6 de octubre de 2024
XXVII Domingo del Tiempo Ordinario, año B
Mc 10, 2-16
En el pasaje evangélico de hoy (Mc 10,2-16) vemos que Jesús, llegado a Judea (Mc 10,1), es interrogado por algunos fariseos sobre la posibilidad de que un hombre repudie a su esposa.
Encontramos una puerta que nos permite entrar en esta Palabra al comienzo del diálogo, cuando los fariseos preguntan si el repudio es lícito (Mc 10,2). Un poco más adelante, los mismos fariseos afirman que Moisés permitió que se escribiera un acta de divorcio y repudio para así separarse de su esposa (Mc 10,4).
Por lo tanto, estos fariseos están interesados en saber qué se puede hacer y qué no, qué está permitido por la Ley y qué no. No creen que puedan decidir por sí mismos, con su conciencia, ante Dios. Ni tan solo piensan que es en lo más profundo de su corazón donde se les da conocer la única ley que Dios ha dado al hombre, la del amor.
Detrás de estas preguntas, se esconde un modo diferente de concebir la vida de fe, la relación con Dios y con los demás, la vida misma. La vida de fe para aquellos fariseos consiste en observar ciertas normas, en mantenerse dentro de ciertos límites. Una vez hecho esto, uno puede sentirse bien, con Dios y con todos.
No nos engañemos pensando que este modo de pensar es solo de unos pocos, de personas un poco fanáticas de la ley: detrás de la pregunta de Pedro sobre cuántas veces hay que perdonar, al final, hay la misma lógica (Mt 18,21).
Y esta es también una forma cómoda de vivir la vida, porque la ley es necesaria para nosotros, y Jesús no habla contra la ley. La ley se utiliza para garantizar el mínimo necesario. Pone un límite a nuestro deber, no nos pide ningún espacio de gratuidad, no nos lleva más allá de lo que es justo. La ley, al final, justifica nuestro egoísmo, nuestro corazón duro ("Por la dureza de vuestros corazones, Moisés escribió este precepto" - Mc 10,5).

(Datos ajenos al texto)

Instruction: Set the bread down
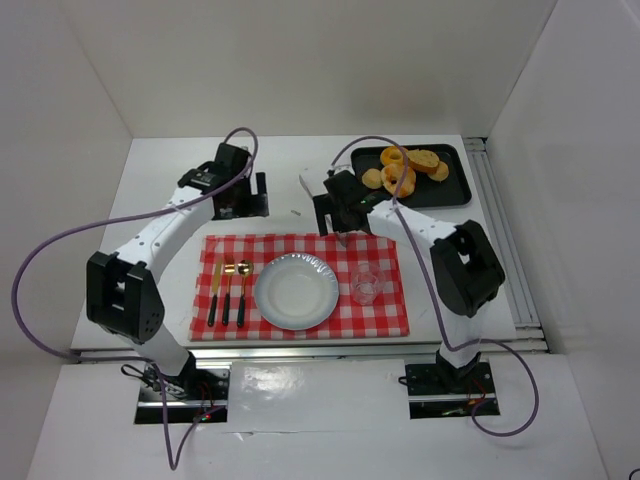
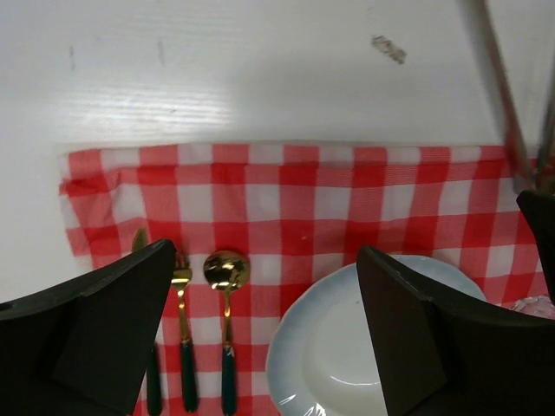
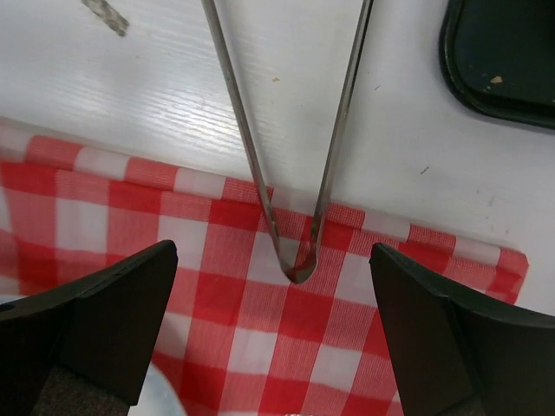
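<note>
on the black tray (image 1: 446, 193) at the far right corner of the counter (image 1: 160, 200) lies the bread (image 1: 425, 160), two toasted slices side by side at the tray's right half. they share the tray with two orange doughnuts (image 1: 398, 181) and a small pale bun (image 1: 372, 178). neither arm has hold of any slice.

just left of the tray, the right claw (image 3: 273, 251) hangs over the far edge of a red and white checked cloth (image 1: 300, 247). its fingers are spread wide and grip nothing. below it a pair of metal tongs (image 3: 297, 274) lies with its hinged end on the cloth and its two legs running out onto the bare counter.

the left claw (image 2: 266, 251) is over the counter past the cloth's far left edge, also wide open and empty.

on the cloth sit a pale plate (image 1: 296, 292), a clear glass (image 1: 364, 288) to its right, and to its left a fork (image 2: 181, 277) and spoon (image 2: 225, 270), gold with dark handles.
</note>
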Tool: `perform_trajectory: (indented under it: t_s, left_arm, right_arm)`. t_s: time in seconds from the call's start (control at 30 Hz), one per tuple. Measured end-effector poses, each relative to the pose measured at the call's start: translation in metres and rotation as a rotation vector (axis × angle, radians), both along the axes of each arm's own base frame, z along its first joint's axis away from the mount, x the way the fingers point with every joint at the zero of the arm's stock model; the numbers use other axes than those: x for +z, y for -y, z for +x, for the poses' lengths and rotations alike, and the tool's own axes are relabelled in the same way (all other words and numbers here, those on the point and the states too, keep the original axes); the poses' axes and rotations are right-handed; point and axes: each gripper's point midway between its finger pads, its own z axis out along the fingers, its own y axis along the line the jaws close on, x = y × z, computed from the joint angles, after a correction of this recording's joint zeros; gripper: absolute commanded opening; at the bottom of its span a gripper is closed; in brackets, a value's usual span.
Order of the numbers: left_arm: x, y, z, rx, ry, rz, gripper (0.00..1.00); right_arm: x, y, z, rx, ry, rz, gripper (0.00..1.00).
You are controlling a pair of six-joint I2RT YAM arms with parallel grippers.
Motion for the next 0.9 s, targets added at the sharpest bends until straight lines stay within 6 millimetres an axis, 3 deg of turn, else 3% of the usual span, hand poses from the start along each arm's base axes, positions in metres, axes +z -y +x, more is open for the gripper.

Jesús cambia completamente el eje del discurso: la referencia para nuestra vida de fe y para nuestra acción ética ya no es exclusivamente la ley, sino para qué ha sido creada nuestra vida, la vocación a la que cada uno está llamado, la dignidad suprema inherente al plan con el que Dios ha querido crear al hombre. La ley no es el criterio de discernimiento, sino la vocación de cada uno. No es algo externo, que desde fuera nos dice lo que tenemos que hacer. Es algo interno, que desde dentro nos dice quiénes somos.
Para saber que debemos hacer, debemos mirar lo que podemos hacer: podemos tener compasión, podemos acoger, podemos ser cuidadosos, podemos perdonar...; podemos vivir a semejanza de la vida de Dios.
Recordando el principio de la creación ("Pero desde el principio de la creación los hizo hombre y mujer" – Mc 10,6), Jesús recuerda precisamente esto a sus interlocutores. Y lo hace para decir que la "medida" de nuestra vida no puede ser definida por una norma que hay que obedecer, sino por la realización de este proyecto original, que llama al hombre a un continuo éxodo hacia una vida plena, que nunca se alcanzará completamente.
El plan original es poder amar fielmente, mantener el corazón abierto a los demás, cuidando los propios vínculos y relaciones, antes que cualquier otra cosa.
Por lo tanto, no se trata de obedecer a una ley, sino a una persona, a las personas que amamos, y de hacerlo incluso cuando esta obediencia nos pide dar la vida.
Si la ley, por tanto, tiende a definir lo mínimo que hay que hacer para ser considerado justo, una barrera por debajo de la cual no descender; la ley del amor, por el contrario, ofrece un camino de crecimiento gradual, abriendo la vida a la posibilidad de crecer en la humanidad.
No solo la protección de un umbral mínimo, porque la ley del amor no puede establecer un límite, y nunca es igual para todos.
Lo importante no es contentarse con tener la conciencia tranquila, sino caminar continuamente hacia el otro, comenzando siempre a conocerlo y amarlo nuevamente.